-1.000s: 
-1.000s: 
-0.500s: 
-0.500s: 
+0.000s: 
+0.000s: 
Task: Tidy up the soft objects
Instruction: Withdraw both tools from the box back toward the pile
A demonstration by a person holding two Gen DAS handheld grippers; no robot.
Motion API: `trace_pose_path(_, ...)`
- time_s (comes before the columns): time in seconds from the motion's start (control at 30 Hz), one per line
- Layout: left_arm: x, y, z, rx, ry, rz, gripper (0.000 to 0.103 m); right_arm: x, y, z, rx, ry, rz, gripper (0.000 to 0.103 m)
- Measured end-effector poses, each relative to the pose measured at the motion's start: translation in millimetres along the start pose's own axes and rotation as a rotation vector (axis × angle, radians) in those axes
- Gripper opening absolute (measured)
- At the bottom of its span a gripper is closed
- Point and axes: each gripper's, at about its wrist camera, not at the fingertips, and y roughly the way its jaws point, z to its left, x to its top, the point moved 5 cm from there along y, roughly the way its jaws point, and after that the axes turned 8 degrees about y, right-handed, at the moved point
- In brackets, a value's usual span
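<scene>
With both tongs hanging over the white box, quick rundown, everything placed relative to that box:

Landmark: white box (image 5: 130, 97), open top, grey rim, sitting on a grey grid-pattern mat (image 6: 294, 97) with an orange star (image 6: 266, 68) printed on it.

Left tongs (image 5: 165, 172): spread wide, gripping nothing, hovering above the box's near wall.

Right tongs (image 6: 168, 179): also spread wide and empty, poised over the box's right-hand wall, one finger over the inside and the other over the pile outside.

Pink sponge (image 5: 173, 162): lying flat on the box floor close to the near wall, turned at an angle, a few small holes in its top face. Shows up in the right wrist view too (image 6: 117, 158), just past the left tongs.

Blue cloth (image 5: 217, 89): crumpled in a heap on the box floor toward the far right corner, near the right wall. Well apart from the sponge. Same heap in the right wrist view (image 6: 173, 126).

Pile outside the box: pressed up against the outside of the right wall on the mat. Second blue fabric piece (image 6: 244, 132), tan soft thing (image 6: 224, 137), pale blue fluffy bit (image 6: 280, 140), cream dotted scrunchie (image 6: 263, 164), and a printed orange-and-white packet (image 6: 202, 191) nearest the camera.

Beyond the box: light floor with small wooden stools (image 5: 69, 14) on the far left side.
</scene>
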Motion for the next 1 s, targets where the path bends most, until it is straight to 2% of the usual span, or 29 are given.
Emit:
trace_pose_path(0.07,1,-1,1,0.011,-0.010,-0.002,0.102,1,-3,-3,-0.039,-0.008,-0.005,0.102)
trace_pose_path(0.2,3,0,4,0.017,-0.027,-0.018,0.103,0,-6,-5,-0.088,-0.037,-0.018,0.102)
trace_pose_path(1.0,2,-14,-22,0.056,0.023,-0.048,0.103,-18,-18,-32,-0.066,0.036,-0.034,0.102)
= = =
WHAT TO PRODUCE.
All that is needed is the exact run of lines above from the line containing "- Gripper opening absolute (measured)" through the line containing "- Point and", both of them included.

THE COMPLETED TASK.
- Gripper opening absolute (measured)
- At the bottom of its span a gripper is closed
- Point and axes: each gripper's, at about its wrist camera, not at the fingertips, and y roughly the way its jaws point, z to its left, x to its top, the point moved 5 cm from there along y, roughly the way its jaws point, and after that the axes turned 8 degrees about y, right-handed, at the moved point

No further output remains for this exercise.